Juliana Geran Pilon, Senior Fellow, The Alexander Hamilton Institute for the Study of Western Civilization, will speak on her new bookThe Utopian Conceit and the War on Freedom (Regnery) on October 16, 2019 from 12:00 PM to 1:30 PM at the Hayek Auditorium, Cato Institute in Washington, D.C. Jeremy Rabkin, Professor of Law, George Mason University and author of Law without Nations (Princeton University Press, 2007) will comment.

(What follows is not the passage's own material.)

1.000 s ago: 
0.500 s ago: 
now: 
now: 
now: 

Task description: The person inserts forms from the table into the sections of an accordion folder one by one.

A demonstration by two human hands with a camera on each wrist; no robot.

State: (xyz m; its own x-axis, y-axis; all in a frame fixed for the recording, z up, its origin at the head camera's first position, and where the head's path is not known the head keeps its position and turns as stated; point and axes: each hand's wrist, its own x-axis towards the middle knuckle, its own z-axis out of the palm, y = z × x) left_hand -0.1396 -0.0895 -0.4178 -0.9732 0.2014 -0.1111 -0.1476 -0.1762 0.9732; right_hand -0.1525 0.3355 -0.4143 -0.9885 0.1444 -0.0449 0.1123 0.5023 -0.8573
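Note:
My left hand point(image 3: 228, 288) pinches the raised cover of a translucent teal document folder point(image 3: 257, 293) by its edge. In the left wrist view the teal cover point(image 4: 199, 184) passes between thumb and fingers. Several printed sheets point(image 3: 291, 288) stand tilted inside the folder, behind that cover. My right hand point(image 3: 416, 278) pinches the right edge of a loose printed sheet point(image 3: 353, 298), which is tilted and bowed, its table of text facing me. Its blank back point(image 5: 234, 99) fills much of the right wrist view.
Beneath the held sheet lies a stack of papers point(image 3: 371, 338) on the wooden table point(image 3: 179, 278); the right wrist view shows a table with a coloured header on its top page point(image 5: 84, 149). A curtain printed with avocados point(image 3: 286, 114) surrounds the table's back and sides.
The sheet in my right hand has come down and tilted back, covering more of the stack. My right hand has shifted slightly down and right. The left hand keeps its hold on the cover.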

“Since the collapse of the Soviet Union, ‘left’ and ‘right’ have been used routinely to describe conflicting political ideologies, notwithstanding their notorious ambiguity and—a fact too often forgotten—a shared utopian root. The dream of a perfect world has inspired each generation; that hope is universal. The vision of a demigod-superman who destroys all evil, thereby inaugurating a utopia of perfection and bliss, is at least as old as the book of Daniel in the Hebrew Bible. But behind that apocalyptic vision lies a fatal conceit, to borrow a phrase from Hayek, which the Greeks called hubris. It reemerged in some sects of early Christianity and again in medieval millenarianism, Jacobinism, Marxism, Fascism, antisemitism, modern-day Salafi Islamism, and even “liberal” collectivism. In an age of rampant skepticism, religious and quasi-religious ideologies bent on the vilification and destruction of entire communities confront and undermine a confused, guilt-ridden, materialistic, often nihilistic Western society. In this book, political philosopher Juliana Geran Pilon argues that a strong defense of freedom and pluralism, which form the basis of constitutional democracy, is necessary for survival.”

Dr. Juliana Geran Pilon, earned her PhD in philosophy at the University of Chicago. The author of several books including The Art of Peace: Engaging a Complex World and over two hundred articles on international affairs, she has taught at several colleges and universities, and managed democracy-strengthening programs. She is also program director for AHI’s popular Washington Program on National Security (WaPoNS) now in its third year, which aims to prepare promising and motivated college students for the challenges of a rapidly changing global environment by offering them an opportunity to engage with some of the best thinkers on and practitioners in the field of national security.